- _Goal of the exercise_: Restate word for word every entry that appears below, skipping its pictures.

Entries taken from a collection

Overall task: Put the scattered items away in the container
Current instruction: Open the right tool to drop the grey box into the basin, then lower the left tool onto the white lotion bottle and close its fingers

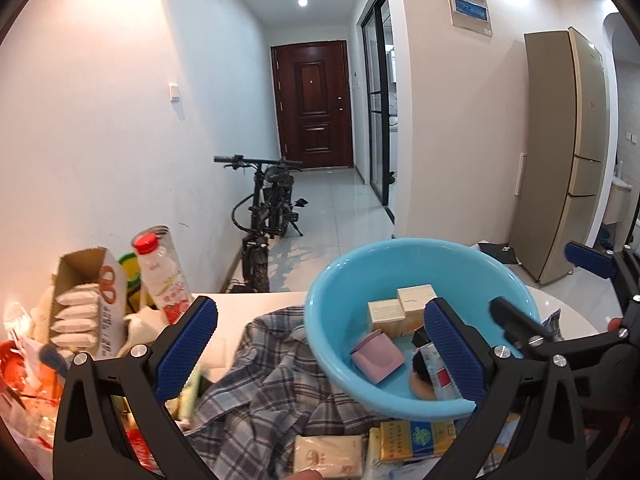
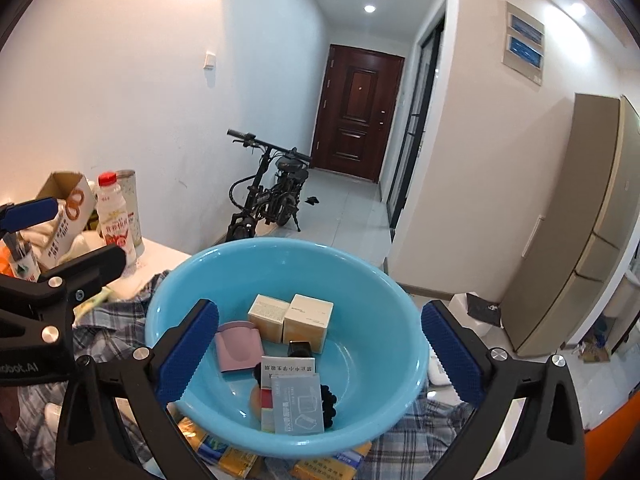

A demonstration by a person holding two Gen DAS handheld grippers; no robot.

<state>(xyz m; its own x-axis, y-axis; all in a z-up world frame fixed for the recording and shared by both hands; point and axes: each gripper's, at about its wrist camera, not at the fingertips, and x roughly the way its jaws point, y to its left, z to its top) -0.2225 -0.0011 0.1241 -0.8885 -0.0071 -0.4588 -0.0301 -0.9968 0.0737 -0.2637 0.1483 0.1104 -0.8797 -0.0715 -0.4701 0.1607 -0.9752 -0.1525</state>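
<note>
Blue-padded fingers of the left gripper (image 1: 320, 354) stand wide apart, released, with nothing between them; below them a plaid shirt (image 1: 256, 384) lies crumpled on the desk, and yellow packets (image 1: 416, 440) and a beige packet (image 1: 328, 456) sit at the near edge. The right gripper (image 2: 320, 354) is likewise spread and empty, poised over the blue basin (image 2: 360, 420). That basin rests on the shirt near the desk's right edge and holds two cream boxes (image 2: 292, 316), a pink pouch (image 2: 240, 346), a grey leaflet (image 2: 298, 404) and dark beads (image 2: 328, 400). At the desk's left edge an open carton of sachets (image 1: 80, 312) and a red-capped bottle (image 1: 164, 276) stand close together. Beyond the far edge, open floor runs past a parked bicycle (image 1: 268, 200) to a brown door (image 1: 312, 108).
</note>
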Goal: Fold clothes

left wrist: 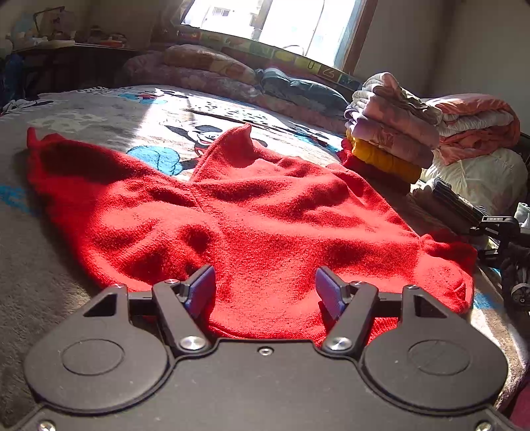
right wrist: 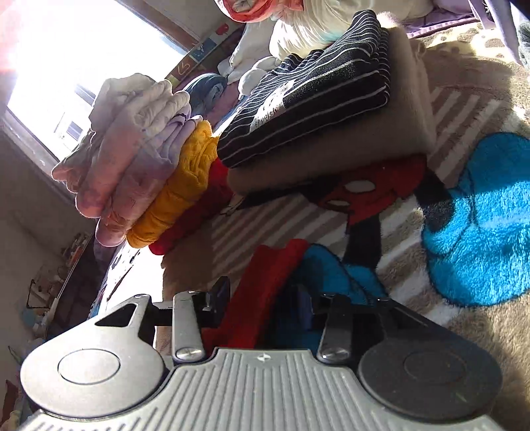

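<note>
Red sweater spread on cartoon blanket, beside folded stack. My left gripper gaping over hem, empty. Right gripper spread around sleeve edge, unclamped. Risk: closing shallow, knit slips, fold skews.

- The near hem of the red sweater goes under the body of the left gripper, so its front edge is hidden.
- In the right wrist view only a narrow strip of the red sweater shows; the rest is behind the right gripper.
- The right finger of the right gripper lies in dark shadow, so I cannot tell if it touches the cloth.
- The window is overexposed; nothing outside is readable.
- The things on the far table are too small and dim to name.
- The bottom red piece in the stack of folded clothes is mostly covered.
- The dark device is cut by the right edge.
</note>
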Action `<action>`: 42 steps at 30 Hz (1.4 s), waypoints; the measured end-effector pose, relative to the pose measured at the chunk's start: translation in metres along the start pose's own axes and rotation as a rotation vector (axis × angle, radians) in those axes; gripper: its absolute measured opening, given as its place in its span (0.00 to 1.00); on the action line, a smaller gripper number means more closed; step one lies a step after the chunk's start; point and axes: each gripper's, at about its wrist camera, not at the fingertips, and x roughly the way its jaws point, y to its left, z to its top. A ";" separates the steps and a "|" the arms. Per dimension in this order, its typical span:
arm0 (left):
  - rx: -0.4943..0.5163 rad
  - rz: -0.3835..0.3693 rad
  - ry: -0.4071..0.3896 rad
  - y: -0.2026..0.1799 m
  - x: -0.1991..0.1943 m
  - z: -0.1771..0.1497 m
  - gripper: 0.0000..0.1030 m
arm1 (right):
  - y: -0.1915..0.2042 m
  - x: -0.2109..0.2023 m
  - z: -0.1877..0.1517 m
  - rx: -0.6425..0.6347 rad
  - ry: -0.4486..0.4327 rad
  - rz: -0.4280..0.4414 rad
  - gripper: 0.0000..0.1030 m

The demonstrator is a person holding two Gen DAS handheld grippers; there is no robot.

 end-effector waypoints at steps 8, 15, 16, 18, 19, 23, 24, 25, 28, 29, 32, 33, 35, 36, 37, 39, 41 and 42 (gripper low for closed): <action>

- _Result of the task_:
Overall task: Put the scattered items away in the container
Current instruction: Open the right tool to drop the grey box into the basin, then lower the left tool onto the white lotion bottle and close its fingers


A demonstration by a person holding two Gen DAS handheld grippers; no robot.

<state>(xyz m; its own x-axis, y-axis; all in a z-up world frame fixed for the recording and shared by both hands; point and axes: each gripper's, at about its wrist camera, not at the fingertips, and x roughly the way its jaws point, y to its left, z to its top) -0.2225 -0.0011 0.1241 -0.8885 -0.0071 -0.4588 -0.0301 -0.9968 0.0737 -0.2637 0.1483 0.1104 -0.8797 -0.0715 -0.4701 0.1607 -0.9752 -0.1525</state>
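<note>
Blue-padded fingers of the left gripper (image 1: 320, 354) stand wide apart, released, with nothing between them; below them a plaid shirt (image 1: 256, 384) lies crumpled on the desk, and yellow packets (image 1: 416, 440) and a beige packet (image 1: 328, 456) sit at the near edge. The right gripper (image 2: 320, 354) is likewise spread and empty, poised over the blue basin (image 2: 360, 420). That basin rests on the shirt near the desk's right edge and holds two cream boxes (image 2: 292, 316), a pink pouch (image 2: 240, 346), a grey leaflet (image 2: 298, 404) and dark beads (image 2: 328, 400). At the desk's left edge an open carton of sachets (image 1: 80, 312) and a red-capped bottle (image 1: 164, 276) stand close together. Beyond the far edge, open floor runs past a parked bicycle (image 1: 268, 200) to a brown door (image 1: 312, 108).
</note>
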Goal: Fold clothes

left wrist: 
right wrist: 

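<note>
Red sweater spread on cartoon blanket, beside folded stack. My left gripper gaping over hem, empty. Right gripper spread around sleeve edge, unclamped. Risk: closing shallow, knit slips, fold skews.

- The near hem of the red sweater goes under the body of the left gripper, so its front edge is hidden.
- In the right wrist view only a narrow strip of the red sweater shows; the rest is behind the right gripper.
- The right finger of the right gripper lies in dark shadow, so I cannot tell if it touches the cloth.
- The window is overexposed; nothing outside is readable.
- The things on the far table are too small and dim to name.
- The bottom red piece in the stack of folded clothes is mostly covered.
- The dark device is cut by the right edge.
</note>
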Action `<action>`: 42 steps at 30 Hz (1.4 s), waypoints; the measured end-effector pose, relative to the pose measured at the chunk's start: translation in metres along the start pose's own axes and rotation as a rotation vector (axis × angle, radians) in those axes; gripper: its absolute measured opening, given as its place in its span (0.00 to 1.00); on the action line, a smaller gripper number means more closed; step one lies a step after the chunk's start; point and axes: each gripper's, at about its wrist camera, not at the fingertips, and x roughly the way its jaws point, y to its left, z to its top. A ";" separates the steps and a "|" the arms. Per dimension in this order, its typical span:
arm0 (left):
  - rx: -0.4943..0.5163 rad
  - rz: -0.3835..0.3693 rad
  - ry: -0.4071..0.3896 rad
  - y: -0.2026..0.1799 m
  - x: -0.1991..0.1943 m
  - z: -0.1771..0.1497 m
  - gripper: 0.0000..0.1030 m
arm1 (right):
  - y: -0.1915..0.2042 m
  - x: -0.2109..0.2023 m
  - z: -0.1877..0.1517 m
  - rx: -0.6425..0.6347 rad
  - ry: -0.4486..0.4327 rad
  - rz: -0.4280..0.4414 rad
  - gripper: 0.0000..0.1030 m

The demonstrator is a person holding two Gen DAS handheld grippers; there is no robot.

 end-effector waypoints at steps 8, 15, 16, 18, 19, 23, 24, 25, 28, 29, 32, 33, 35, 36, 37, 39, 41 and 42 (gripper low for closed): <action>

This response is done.